REQUIRED ACTION: Using the listing below, report each line holding the string "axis".

======== INFORMATION SUPPLIED ========

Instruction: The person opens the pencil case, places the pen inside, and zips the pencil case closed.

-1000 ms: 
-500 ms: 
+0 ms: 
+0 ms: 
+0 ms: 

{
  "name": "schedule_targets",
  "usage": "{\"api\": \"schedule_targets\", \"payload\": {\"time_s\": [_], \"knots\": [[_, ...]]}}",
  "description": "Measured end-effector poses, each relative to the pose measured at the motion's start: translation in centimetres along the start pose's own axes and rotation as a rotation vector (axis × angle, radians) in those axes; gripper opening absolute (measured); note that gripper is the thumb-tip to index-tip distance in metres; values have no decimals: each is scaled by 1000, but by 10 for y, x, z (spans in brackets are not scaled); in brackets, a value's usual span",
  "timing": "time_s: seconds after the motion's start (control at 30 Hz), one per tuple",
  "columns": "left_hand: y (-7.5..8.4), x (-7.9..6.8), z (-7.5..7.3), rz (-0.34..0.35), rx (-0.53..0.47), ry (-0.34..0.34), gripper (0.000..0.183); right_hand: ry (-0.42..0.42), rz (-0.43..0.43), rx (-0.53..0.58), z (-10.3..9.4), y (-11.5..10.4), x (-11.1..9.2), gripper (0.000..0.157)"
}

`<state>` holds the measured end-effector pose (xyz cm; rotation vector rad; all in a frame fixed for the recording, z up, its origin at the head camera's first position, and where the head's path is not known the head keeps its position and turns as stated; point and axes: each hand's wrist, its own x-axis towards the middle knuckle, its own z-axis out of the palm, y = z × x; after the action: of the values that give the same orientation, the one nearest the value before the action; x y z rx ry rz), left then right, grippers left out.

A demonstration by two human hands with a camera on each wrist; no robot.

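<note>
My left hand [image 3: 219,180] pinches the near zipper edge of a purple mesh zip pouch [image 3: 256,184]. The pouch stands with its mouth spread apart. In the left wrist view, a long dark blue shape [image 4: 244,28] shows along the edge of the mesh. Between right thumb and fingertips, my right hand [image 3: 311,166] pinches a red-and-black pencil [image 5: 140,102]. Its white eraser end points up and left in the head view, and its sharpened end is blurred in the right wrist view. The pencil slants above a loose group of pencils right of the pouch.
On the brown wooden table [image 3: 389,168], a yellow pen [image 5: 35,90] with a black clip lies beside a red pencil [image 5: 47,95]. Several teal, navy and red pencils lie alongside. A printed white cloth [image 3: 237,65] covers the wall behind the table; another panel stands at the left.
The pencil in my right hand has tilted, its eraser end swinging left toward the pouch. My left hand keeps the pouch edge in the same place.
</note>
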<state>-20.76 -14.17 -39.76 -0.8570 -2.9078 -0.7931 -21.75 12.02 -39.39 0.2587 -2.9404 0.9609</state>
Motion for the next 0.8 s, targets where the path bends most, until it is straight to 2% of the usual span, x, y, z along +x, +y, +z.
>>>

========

ANSWER FOR THE TASK:
  "description": "Measured end-effector poses, each relative to the pose measured at the motion's start: translation in centimetres along the start pose's own axes and rotation as a rotation vector (axis × angle, radians) in those axes; gripper opening absolute (measured); note that gripper is the thumb-tip to index-tip distance in metres; values have no decimals: each is scaled by 1000, but by 10 for y, x, z (spans in brackets are not scaled); in brackets, a value's usual span",
`<state>` holds the measured end-effector pose (xyz cm; rotation vector rad; all in a frame fixed for the recording, z up, its origin at the head camera's first position, and where the head's path is not known the head keeps its position and turns as stated; point and axes: each hand's wrist, its own x-axis towards the middle knuckle, its own z-axis out of the palm, y = z × x; after the action: of the values that give the same orientation, the one nearest the value before the action; x y z rx ry rz), left then right, grippers left out.

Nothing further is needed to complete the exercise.